(What the exercise asks):
Report every line of the listing below in which the string "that" occurs.

(Records supplied):

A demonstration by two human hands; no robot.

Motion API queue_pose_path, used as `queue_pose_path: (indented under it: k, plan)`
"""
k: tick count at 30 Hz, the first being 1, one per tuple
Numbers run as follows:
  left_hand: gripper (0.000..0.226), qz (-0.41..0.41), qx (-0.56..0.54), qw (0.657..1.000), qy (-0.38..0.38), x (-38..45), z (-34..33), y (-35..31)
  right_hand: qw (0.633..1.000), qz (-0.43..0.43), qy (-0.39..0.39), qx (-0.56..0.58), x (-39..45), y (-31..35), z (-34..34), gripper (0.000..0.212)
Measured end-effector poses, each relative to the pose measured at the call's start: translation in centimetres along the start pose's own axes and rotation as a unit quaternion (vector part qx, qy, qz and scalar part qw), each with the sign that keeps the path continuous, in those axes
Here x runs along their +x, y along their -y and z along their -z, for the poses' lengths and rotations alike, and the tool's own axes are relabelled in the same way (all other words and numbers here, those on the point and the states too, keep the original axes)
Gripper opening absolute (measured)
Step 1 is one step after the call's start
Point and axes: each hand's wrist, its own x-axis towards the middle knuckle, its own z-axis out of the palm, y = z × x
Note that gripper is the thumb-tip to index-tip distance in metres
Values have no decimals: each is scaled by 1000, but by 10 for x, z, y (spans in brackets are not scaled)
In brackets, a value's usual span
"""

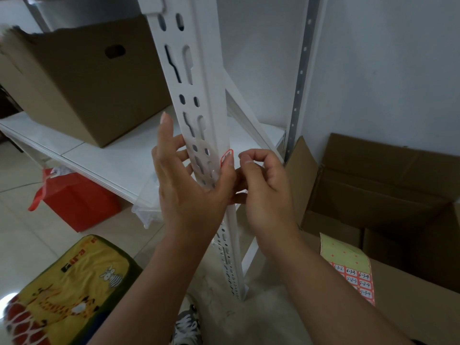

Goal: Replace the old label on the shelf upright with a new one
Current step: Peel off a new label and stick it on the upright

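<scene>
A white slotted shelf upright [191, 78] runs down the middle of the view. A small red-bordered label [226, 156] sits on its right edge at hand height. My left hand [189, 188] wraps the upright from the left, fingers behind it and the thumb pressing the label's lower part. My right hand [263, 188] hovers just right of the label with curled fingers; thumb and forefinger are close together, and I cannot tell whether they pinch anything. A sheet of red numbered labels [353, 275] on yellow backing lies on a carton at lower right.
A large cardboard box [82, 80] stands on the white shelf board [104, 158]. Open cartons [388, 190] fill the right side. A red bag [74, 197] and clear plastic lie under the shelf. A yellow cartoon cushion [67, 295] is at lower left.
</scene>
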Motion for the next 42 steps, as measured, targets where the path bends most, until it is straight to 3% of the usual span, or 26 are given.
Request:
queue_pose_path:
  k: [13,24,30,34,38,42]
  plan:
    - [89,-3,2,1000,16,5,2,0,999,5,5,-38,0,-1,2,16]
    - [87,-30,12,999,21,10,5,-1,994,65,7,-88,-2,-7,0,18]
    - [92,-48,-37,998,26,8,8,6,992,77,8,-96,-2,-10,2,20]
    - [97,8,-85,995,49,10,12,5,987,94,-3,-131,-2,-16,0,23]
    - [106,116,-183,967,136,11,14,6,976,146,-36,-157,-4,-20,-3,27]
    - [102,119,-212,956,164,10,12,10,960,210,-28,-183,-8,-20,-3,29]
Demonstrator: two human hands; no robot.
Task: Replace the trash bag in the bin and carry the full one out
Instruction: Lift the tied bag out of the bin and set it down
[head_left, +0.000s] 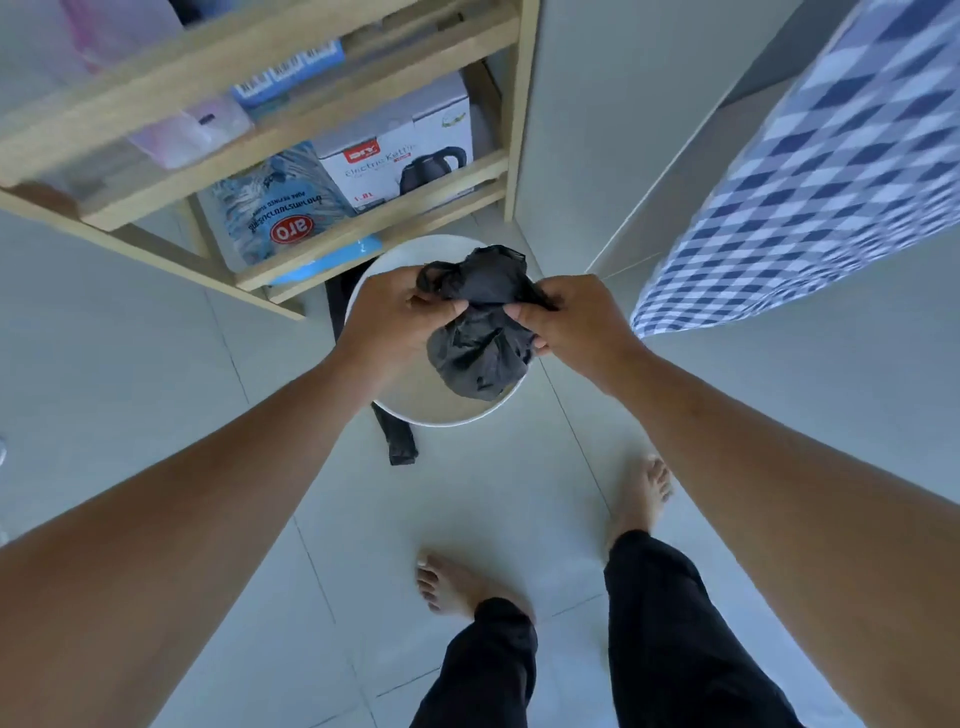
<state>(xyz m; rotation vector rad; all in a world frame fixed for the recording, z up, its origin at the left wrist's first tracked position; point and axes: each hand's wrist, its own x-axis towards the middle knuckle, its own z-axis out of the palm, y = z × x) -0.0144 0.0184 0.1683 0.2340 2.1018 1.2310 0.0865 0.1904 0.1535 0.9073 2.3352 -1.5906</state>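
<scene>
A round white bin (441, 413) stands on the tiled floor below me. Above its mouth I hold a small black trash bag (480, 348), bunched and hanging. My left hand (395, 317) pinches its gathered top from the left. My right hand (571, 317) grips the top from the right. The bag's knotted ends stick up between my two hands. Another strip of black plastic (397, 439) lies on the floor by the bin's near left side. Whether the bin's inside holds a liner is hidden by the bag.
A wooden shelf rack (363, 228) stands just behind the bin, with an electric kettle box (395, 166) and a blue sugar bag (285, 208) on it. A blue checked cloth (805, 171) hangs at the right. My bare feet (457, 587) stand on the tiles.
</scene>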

(Answer section):
Measured end-effector poses, each relative to the pose measured at the call's start: translation in centimetres along the start pose's own axes and rotation as a unit quaternion (vector part qx, qy, qz and scalar part qw), each with the sign that keeps the path continuous, in those axes
Note that gripper is the thumb-tip to index-tip distance in metres

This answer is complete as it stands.